--- WHAT THE EXERCISE ASKS ---
Every line that contains the word "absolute" is to be copied from the listing.

--- DATA PROVIDED ---

————————

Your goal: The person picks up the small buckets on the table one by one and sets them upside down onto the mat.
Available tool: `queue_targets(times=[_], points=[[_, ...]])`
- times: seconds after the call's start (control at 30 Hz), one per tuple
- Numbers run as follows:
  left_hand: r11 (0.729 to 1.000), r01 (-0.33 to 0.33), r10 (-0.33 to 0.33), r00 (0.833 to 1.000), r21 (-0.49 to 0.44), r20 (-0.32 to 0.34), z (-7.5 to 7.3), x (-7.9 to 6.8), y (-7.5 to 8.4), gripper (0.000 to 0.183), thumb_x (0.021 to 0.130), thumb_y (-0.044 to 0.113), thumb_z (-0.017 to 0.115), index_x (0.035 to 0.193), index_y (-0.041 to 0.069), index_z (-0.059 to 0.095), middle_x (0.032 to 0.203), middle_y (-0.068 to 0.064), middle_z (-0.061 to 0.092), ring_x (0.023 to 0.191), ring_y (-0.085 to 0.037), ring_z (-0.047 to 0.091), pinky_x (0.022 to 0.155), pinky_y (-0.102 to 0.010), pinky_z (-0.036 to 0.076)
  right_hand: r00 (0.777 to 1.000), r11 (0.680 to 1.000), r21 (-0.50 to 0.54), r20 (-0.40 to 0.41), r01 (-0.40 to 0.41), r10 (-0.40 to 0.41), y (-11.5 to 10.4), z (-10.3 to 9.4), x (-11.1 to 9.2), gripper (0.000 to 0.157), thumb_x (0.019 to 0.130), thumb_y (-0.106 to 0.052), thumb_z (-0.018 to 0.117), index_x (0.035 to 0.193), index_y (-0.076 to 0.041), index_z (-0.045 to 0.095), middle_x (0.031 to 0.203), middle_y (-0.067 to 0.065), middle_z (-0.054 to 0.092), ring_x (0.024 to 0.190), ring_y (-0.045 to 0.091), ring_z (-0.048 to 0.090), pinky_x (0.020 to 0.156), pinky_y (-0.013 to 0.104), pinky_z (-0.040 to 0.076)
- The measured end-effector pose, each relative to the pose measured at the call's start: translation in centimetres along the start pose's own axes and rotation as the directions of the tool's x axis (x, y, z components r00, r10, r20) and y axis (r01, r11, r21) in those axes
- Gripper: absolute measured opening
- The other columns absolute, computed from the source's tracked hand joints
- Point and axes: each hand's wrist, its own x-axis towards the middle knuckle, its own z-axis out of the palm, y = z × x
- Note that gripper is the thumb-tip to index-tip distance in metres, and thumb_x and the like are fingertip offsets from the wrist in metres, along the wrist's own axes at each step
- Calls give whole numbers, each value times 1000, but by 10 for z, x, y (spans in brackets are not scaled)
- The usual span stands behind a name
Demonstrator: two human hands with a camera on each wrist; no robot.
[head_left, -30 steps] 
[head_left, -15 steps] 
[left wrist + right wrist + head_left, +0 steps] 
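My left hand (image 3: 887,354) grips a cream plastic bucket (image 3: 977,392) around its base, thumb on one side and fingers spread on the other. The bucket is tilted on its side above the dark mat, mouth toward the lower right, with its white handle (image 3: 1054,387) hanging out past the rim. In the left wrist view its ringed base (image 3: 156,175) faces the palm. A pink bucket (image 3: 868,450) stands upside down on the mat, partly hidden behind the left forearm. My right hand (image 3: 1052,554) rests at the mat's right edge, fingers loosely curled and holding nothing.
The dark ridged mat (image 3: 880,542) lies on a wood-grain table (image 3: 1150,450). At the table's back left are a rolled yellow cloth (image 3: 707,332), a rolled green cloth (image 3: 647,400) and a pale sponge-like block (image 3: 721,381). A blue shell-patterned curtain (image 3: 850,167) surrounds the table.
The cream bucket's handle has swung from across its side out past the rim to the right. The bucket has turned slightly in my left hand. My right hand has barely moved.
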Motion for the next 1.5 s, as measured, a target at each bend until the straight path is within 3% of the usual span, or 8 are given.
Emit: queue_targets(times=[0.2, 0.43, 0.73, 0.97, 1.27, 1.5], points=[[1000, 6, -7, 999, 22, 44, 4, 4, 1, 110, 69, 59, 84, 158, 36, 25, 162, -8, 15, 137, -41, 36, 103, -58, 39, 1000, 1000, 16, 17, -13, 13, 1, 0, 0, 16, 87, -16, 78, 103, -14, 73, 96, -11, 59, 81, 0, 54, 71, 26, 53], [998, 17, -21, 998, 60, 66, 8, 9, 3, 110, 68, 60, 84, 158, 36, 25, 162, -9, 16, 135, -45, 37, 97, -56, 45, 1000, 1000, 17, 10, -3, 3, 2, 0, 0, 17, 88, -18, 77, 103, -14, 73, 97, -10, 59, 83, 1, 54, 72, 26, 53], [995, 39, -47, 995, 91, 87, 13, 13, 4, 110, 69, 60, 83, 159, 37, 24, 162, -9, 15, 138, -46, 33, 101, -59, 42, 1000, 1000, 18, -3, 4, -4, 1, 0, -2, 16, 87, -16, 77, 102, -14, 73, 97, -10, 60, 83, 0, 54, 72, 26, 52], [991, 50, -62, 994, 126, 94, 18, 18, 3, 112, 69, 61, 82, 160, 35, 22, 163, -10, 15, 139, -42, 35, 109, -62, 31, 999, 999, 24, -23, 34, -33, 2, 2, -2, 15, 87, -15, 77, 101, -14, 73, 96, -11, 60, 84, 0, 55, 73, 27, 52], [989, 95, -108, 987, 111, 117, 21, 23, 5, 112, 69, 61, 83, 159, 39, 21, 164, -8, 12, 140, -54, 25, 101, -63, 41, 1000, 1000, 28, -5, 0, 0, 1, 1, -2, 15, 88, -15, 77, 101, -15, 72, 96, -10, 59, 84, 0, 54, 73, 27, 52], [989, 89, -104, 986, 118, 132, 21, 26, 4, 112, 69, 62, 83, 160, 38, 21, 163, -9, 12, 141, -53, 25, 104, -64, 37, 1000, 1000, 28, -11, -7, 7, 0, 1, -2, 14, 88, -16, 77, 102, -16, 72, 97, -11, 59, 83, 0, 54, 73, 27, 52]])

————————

--- RESULT OF THE TASK ---
- Gripper: absolute measured opening
- The other columns absolute, computed from the source's tracked hand joints

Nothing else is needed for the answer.